There are people who think of educating students beyond a base standard as coals to Newcastle. I don't agree with them.

Katherine

I think my opinion falls in between yours and Emily's. The truth of the matter is that legacies don't get a huge bump in admissions. The fact that their admit rate is so much higher is because as a group they are better qualified, for the reasons that Emily cites. It would be more valuable to look at the Princeton legacies' admit rate at Harvard. Lets say Harvard and Princeton both have an overall admit rate of 9% (I know that's not true, but bear with this example). Perhaps Princeton's legacy admit rate is 30%. Those same kids (children of Princeton alumni/ae) probably get admitted to Harvard at a lower rate, but not by much (say, 25%). Again, these are NOT real data, but all I'm trying to say is that I'm pretty confident that the admit rate for Princeton legacies applying to Harvard is better than the overall admit rate to Harvard. So one should never just compare admit rates when looking at the legacy edge.

All of that being said, legacies do get a leg up! Sure, those admitted are qualified and do well in their courses. But there are many rejected students who are qualified and would have done well. I'm not talking about the 80-90% who apply and are "qualified" in that they would be able to earn the degree at Harvard. I'm talking about a smaller percentage (maybe 30-40%...again, not real data) who would have an A- average or higher in standard Harvard courses. If legacies appear to fit that profile, they'll likely be admitted. If another kid does, s/he probably has less than a 50/50 chance, and it will depend on what unique skills/experiences/demographics s/he brings to the table. You may wonder why I think so many rejected students would have an A or A- average, whereas the current students' average is lower. Much of it has to do with rounding out the class.
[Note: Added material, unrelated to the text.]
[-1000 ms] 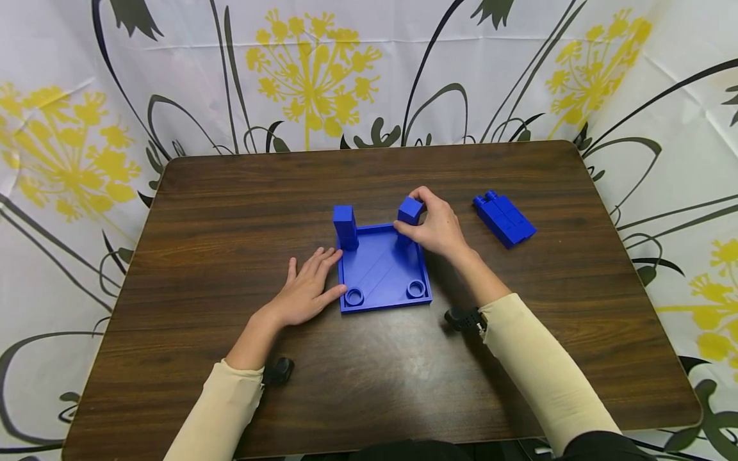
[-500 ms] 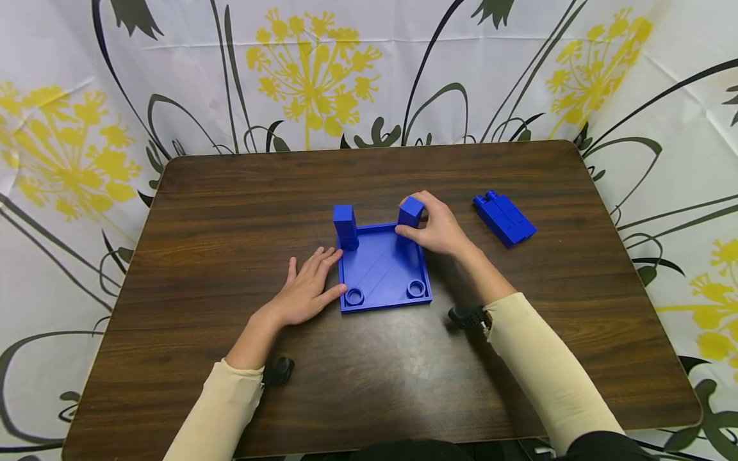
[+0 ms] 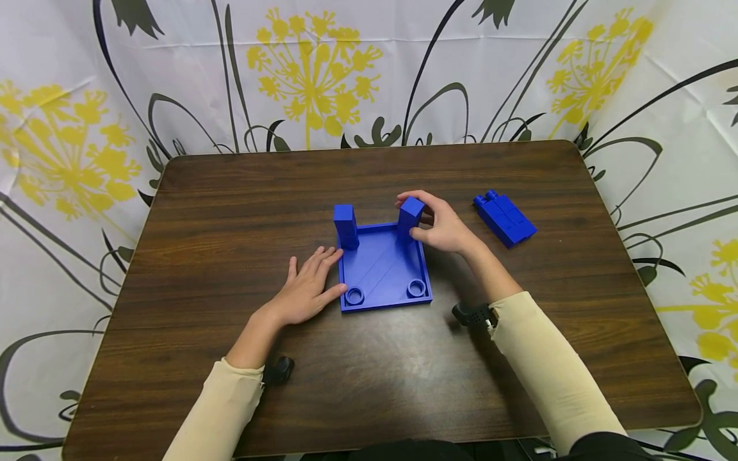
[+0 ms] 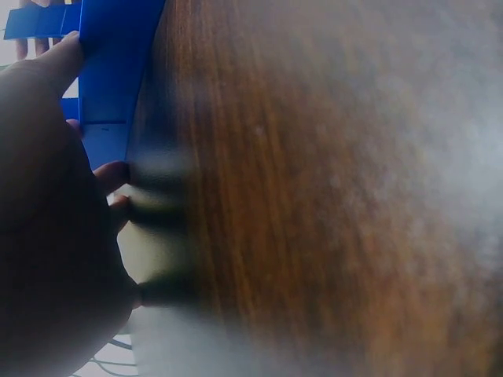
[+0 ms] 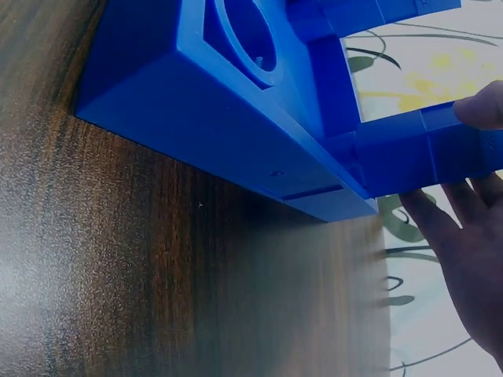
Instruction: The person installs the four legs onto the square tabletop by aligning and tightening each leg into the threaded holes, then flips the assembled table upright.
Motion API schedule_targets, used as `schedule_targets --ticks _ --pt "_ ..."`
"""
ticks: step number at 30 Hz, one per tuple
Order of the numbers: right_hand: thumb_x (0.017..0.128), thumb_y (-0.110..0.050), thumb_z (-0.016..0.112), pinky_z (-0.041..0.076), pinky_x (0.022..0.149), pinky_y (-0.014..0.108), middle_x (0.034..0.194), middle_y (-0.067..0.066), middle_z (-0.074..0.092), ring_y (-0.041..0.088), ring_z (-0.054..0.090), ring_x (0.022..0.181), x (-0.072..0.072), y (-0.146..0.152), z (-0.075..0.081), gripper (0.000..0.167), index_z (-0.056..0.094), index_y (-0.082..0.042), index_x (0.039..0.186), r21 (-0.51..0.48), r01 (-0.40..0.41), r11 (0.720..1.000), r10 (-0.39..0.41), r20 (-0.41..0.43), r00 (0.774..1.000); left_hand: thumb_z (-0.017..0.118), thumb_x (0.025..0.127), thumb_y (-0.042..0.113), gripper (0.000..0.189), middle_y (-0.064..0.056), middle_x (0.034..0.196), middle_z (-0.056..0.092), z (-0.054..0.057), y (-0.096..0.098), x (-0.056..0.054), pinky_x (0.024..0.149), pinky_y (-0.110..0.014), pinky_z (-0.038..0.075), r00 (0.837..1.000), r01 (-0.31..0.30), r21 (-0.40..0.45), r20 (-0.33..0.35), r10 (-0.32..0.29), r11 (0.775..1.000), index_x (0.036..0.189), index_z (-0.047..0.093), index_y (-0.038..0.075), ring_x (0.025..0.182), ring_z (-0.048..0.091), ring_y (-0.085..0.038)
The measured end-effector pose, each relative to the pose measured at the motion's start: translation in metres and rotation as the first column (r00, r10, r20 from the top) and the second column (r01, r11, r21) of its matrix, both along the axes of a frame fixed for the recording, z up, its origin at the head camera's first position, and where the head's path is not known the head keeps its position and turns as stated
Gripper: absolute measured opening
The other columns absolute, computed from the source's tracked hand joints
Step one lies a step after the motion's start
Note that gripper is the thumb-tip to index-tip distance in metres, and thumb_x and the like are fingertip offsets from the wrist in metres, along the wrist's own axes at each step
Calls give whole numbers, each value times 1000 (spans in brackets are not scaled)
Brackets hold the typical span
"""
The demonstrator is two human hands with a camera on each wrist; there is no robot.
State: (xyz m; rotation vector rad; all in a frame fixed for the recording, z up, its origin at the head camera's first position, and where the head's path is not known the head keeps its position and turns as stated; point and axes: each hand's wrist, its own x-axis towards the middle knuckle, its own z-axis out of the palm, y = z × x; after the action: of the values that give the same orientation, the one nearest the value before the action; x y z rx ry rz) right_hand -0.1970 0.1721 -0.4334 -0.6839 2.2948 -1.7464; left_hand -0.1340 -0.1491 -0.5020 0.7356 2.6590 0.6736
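One post (image 3: 407, 221), right hand (image 3: 446, 224) curled round it, may tip if bumped, its seating unclear; left hand (image 3: 301, 293) rests straight-fingered against the tray (image 3: 382, 272).

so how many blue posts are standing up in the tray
2: the left post at the far left corner of the blue tray, and the right post at its far right corner, with the right hand at it. None seems hidden.
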Motion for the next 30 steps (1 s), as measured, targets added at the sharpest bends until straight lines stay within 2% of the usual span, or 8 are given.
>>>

You don't want 20 kids from the same location, high school, economic class, race, and skill set. This issue speaks to Greg's comment -- most elite schools care more about diversity (of everything, not just race) than they care about accepting just the top academic achievers. Students will have a more enriching educational experience if their classmates differ from them, and typically striving for diversity means dipping a bit "deeper" in the applicant pool. (I put "deeper" in quotes because I don't necessarily think that having a unique non-academic skill or experience makes you less suited for college than someone who has typical skills and experiences, but better academic qualifications.)

I think the problem that people have with legacies is that it feels "wrong" to give a leg up to students who already have an advantage because their parents are well-educated. You'd rather give that edge to someone who has been disadvantaged in life, and has therefore not yet met his/her potential.

I'm not sure where I stand with legacy admissions. It does seem unfair and misguided from a social justice perspective, but if legacy admissions foster stronger bonds and more alumni dollars which can translate to financial aid for needier students, maybe they're not all bad.